Cynthia, I was getting a little worried myself. But then I started to feel better, and I couldn’t help but get my hopes up. Now I’m crossing my fingers that this treatment works a little more magic, and does so for a while to come.
Linnea
I am SO excited to hear your awesome news. Fabulous news!
I had to drink that nasty barium stuff too and I ditto your comments!!! Blessings to you and your family! You remain in our prayers.
Carol Ann, thank you. I know you are no stranger to these journeys.
Linnea
I am ecstatic with you and for you! For your gift of sharing you are giving more to the cause than can ever be expressed in word…your a light to show the way…thank-you for who you are…
Gwen, thanks for joining me–the journey is always more meaningful when you can share it.
Linnea
Lynnea, wonderful news. So happy for you, David and family.

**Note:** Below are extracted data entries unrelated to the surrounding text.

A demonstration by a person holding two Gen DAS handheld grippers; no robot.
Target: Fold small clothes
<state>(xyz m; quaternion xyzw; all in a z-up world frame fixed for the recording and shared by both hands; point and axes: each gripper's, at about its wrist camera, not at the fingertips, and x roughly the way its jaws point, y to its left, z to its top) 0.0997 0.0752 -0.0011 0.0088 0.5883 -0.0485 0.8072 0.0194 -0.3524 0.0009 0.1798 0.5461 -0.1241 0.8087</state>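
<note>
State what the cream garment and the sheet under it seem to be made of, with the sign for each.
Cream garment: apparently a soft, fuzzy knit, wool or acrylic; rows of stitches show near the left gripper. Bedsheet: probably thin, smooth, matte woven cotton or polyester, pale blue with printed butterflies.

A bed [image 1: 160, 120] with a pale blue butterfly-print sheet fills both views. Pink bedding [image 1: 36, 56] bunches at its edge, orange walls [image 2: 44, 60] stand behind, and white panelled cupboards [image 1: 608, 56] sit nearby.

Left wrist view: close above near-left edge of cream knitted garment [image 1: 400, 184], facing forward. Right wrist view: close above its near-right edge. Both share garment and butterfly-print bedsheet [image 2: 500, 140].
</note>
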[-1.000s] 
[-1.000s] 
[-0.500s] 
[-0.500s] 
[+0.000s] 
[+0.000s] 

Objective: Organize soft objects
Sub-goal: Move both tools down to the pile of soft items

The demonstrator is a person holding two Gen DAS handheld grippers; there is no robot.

Kathleen, yes, it is good news rather a long time coming.
Linnea
Great News Linnea!!
Congrats! stay positive!
Wonderful news Linnea! I’m so happy for you! Thank you for sharing with all of us going through similar journeys. As Gwen posted, you are a light, shining a way for the rest of us behind you.
Lisa
All I can say is Yippi whoooo hooooo so happy for you .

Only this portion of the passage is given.